Only the lines below starting at the one containing "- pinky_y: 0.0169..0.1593" and ending at the one containing "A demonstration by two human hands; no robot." belong in the answer, each copied exactly.

Data extract -
--- START ---

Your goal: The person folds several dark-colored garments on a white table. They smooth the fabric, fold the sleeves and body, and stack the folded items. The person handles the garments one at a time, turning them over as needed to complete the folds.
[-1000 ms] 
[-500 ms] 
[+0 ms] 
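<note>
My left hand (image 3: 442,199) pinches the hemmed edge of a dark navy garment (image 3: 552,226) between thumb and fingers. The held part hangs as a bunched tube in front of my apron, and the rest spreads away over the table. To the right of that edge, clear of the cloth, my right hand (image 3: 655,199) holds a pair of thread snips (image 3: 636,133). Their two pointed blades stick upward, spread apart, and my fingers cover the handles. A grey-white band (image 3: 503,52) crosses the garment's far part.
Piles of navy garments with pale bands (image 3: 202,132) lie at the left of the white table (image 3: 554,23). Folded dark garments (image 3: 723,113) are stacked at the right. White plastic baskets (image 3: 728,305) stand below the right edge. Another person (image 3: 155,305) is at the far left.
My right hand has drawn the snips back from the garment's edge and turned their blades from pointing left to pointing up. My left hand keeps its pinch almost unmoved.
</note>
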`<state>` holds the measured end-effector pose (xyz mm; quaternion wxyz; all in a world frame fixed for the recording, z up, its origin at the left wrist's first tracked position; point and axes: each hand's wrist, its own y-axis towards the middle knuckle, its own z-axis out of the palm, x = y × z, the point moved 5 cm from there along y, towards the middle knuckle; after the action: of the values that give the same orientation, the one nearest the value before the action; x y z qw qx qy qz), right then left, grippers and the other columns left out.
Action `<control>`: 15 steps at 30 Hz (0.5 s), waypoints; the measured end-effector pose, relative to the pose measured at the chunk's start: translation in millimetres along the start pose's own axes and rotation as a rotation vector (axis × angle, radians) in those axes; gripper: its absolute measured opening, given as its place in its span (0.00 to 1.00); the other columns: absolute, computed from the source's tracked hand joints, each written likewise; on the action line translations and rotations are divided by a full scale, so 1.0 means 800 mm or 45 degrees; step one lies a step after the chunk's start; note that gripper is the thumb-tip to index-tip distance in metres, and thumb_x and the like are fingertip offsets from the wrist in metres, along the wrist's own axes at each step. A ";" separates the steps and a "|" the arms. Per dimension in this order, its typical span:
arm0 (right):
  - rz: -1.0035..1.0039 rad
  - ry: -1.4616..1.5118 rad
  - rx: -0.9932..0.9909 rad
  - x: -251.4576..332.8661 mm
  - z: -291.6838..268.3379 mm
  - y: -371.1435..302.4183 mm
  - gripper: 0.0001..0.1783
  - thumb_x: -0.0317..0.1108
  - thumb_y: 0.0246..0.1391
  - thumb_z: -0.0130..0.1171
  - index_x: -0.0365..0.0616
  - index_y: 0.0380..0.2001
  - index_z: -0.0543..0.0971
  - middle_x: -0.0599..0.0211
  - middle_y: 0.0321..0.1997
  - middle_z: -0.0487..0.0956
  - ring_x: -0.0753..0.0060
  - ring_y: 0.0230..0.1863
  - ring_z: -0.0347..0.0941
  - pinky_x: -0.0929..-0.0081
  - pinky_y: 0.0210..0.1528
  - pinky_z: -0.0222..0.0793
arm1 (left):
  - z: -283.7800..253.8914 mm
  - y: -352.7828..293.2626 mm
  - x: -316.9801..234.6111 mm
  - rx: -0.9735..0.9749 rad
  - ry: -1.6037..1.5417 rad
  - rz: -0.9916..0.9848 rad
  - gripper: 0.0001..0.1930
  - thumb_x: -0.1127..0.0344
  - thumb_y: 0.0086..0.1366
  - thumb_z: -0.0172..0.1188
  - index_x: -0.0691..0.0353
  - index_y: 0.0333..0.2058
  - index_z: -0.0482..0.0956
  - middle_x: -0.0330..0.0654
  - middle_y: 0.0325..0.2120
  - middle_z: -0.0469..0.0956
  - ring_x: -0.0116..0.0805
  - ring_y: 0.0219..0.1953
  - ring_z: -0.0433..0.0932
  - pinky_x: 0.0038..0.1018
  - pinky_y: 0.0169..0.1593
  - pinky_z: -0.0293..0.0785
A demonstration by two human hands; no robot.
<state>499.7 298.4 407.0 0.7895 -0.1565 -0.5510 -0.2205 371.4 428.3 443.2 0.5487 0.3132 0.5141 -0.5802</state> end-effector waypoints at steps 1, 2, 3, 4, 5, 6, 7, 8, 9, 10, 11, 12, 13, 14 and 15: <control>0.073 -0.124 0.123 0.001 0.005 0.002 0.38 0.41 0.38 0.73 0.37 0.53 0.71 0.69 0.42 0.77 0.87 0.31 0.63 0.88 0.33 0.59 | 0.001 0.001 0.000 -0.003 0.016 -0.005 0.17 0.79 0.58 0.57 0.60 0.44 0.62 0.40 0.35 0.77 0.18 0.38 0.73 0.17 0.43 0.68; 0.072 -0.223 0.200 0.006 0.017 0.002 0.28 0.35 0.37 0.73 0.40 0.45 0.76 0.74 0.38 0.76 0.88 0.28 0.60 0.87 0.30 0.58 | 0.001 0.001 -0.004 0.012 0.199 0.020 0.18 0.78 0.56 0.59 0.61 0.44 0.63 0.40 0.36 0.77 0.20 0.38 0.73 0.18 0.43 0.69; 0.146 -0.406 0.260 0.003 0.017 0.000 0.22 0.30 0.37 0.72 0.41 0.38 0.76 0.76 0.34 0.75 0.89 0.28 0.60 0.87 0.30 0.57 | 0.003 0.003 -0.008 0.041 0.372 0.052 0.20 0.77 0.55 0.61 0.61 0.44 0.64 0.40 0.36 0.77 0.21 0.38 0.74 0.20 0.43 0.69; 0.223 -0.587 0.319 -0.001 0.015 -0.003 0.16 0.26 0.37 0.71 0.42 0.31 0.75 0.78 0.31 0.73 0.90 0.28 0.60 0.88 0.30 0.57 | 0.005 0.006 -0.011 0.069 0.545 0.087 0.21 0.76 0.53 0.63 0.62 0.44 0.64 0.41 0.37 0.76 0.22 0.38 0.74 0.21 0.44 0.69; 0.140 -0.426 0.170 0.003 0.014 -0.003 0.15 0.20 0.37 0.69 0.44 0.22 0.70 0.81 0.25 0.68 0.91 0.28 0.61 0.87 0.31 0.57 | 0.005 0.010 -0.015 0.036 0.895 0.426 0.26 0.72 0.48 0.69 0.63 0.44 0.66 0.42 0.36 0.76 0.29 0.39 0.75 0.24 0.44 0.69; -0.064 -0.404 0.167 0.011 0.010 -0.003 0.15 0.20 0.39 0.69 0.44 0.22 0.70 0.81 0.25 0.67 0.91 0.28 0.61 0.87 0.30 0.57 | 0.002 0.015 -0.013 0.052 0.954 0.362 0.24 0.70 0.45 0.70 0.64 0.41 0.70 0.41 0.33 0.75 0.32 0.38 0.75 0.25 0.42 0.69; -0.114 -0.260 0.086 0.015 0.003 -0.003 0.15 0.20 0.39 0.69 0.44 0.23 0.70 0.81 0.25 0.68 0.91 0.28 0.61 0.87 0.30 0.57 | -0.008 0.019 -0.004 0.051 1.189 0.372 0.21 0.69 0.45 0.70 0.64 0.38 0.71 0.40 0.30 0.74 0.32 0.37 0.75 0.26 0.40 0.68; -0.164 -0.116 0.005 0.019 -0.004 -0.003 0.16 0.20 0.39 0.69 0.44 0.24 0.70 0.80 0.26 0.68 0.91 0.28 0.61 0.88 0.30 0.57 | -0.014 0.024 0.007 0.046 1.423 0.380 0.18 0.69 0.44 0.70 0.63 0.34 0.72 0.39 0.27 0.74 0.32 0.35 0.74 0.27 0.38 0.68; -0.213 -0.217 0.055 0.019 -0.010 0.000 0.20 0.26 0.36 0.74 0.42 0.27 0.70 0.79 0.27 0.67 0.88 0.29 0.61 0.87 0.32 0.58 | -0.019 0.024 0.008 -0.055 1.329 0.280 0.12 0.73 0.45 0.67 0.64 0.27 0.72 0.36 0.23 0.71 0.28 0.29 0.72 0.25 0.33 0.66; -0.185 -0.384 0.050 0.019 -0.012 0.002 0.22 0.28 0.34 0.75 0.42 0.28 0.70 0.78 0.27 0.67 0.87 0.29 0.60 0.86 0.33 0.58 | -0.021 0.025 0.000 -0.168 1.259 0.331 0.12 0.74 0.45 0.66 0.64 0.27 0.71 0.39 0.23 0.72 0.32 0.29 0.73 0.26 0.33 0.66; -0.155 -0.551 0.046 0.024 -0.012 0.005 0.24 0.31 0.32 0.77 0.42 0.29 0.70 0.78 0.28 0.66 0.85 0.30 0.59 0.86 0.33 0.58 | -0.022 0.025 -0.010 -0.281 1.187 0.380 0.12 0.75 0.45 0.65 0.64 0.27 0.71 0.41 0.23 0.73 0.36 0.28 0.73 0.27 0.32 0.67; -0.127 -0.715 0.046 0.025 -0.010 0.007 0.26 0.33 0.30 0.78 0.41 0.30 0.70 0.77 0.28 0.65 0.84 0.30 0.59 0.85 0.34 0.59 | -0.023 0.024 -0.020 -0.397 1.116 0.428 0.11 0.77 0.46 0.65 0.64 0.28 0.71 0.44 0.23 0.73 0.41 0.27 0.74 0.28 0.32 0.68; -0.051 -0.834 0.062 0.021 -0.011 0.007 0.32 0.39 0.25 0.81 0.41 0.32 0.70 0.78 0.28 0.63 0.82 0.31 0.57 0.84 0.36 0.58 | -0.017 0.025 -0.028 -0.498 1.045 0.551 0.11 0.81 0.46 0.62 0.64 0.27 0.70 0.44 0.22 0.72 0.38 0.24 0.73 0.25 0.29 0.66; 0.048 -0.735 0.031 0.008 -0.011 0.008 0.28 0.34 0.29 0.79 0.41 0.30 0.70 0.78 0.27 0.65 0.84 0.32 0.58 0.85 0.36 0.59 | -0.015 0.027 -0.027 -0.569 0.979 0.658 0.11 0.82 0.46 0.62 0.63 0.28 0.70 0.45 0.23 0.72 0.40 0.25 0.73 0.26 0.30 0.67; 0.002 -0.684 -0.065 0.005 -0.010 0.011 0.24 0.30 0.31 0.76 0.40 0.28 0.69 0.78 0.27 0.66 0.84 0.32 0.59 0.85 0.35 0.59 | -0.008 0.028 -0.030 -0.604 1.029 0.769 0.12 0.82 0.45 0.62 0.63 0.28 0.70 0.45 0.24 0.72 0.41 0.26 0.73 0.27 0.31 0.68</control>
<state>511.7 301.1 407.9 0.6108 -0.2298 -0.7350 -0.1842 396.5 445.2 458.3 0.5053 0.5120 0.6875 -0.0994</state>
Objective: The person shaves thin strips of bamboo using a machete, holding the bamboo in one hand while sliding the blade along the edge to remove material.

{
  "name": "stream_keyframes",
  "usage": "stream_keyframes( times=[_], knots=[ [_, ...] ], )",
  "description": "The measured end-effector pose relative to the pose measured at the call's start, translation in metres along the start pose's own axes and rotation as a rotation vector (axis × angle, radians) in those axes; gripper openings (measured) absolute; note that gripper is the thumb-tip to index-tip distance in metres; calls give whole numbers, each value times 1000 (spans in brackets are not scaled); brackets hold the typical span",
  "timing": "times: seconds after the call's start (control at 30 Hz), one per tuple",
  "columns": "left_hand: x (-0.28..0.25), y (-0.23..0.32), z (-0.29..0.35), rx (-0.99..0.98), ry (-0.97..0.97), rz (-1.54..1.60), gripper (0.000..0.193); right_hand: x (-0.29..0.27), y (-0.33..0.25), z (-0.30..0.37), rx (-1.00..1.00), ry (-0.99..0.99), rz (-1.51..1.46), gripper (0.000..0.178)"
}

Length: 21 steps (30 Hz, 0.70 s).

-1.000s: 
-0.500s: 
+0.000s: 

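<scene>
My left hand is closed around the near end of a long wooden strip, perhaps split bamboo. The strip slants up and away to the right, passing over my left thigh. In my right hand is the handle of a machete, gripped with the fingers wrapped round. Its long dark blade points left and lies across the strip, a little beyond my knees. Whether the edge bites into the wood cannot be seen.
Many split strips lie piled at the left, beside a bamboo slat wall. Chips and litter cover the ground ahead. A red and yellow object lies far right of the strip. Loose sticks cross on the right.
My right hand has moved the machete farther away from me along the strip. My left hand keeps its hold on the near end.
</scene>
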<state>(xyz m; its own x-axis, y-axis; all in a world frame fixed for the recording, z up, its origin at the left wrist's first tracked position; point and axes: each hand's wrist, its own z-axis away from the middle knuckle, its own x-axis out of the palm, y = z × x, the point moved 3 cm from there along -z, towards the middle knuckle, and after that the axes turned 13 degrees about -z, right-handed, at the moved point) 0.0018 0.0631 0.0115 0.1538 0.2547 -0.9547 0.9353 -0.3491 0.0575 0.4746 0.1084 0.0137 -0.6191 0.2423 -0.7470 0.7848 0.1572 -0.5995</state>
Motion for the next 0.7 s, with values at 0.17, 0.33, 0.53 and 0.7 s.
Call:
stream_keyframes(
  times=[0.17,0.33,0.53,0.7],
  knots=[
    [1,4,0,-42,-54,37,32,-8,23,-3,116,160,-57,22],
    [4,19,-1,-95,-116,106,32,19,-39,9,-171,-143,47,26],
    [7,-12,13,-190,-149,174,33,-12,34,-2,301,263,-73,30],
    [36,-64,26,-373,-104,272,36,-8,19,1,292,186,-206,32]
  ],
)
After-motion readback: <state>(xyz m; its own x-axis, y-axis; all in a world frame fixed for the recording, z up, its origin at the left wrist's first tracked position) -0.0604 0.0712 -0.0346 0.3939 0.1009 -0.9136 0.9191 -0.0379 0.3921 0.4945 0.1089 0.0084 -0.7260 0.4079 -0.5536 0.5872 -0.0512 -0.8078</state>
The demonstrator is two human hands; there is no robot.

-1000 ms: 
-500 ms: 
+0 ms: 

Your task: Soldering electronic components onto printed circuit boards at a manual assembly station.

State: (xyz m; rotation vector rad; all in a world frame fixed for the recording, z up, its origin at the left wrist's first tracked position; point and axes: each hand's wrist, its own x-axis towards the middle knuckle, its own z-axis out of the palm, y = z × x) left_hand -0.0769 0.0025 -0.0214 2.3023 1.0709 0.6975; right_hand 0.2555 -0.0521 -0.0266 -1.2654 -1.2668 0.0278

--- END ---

Completed task -
  - pinky_y: 0.0169..0.1593
  - pinky_z: -0.0293..0.0785
A demonstration by two human hands; no robot.

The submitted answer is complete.